DIRECTIONS FOR THIS TASK. All lines between the start of the listing below and the line containing "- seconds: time", inclusive, must be repeated exactly.

INPUT DATA.
[Start of Attachment]
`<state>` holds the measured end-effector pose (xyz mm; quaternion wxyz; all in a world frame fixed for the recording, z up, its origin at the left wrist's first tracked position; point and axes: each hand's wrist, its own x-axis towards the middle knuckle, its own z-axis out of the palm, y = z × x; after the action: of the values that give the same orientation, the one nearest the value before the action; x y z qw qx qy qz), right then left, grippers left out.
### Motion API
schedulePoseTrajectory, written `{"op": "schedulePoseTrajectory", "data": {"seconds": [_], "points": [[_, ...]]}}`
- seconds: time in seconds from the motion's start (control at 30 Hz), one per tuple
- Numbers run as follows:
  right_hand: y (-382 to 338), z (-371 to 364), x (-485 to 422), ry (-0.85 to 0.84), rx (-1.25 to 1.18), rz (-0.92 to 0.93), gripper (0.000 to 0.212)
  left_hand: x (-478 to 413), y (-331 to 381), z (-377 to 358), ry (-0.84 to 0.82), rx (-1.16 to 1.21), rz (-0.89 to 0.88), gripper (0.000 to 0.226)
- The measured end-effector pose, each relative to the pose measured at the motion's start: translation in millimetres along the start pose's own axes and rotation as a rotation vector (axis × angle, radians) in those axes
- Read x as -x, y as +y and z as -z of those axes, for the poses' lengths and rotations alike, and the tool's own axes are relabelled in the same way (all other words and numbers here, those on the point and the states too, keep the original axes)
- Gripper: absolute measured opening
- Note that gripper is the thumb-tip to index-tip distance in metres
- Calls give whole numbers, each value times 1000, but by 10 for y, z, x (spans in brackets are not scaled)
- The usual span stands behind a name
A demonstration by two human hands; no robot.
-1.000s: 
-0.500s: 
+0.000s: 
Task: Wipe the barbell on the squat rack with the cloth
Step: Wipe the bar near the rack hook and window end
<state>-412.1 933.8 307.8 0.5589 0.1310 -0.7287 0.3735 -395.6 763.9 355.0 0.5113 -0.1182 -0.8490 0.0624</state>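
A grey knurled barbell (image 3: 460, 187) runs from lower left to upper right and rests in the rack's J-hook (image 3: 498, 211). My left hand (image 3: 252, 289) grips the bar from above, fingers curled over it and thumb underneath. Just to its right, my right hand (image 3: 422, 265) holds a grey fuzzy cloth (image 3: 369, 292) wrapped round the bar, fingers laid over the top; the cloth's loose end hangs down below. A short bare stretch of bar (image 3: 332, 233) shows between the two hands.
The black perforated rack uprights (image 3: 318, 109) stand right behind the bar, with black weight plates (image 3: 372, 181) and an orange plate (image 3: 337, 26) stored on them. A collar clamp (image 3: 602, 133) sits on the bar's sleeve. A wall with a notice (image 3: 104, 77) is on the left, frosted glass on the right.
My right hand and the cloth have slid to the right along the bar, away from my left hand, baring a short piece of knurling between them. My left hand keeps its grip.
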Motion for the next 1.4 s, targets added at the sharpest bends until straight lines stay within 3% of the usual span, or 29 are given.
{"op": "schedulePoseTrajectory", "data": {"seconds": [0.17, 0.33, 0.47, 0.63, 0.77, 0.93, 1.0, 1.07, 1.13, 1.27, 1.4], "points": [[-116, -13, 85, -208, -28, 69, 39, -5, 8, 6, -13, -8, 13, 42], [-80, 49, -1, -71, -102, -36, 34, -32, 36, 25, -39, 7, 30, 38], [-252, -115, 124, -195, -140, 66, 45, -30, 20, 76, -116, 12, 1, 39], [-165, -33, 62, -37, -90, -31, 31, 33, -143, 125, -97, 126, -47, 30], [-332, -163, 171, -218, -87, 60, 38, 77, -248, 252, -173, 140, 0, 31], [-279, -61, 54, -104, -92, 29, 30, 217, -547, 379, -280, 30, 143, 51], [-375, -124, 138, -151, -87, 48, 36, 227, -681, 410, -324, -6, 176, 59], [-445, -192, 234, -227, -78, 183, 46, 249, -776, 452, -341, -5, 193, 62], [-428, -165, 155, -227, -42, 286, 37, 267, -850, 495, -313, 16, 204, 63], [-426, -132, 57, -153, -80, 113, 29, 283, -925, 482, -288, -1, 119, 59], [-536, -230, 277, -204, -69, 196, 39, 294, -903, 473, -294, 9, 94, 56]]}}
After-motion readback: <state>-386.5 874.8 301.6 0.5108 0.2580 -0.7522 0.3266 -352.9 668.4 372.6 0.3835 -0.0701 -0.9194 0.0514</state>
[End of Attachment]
EXERCISE RESULT.
`<state>` holds the measured end-effector pose (xyz mm; quaternion wxyz; all in a world frame fixed for the recording, z up, its origin at the left wrist's first tracked position; point and axes: each hand's wrist, its own x-axis towards the middle knuckle, its own z-axis out of the palm, y = z × x; after the action: of the values that give the same orientation, the one nearest the value before the action; x y z qw qx qy qz), right then left, grippers left out.
### Motion API
schedulePoseTrajectory, written `{"op": "schedulePoseTrajectory", "data": {"seconds": [_], "points": [[_, ...]]}}`
- seconds: time in seconds from the motion's start (control at 30 Hz), one per tuple

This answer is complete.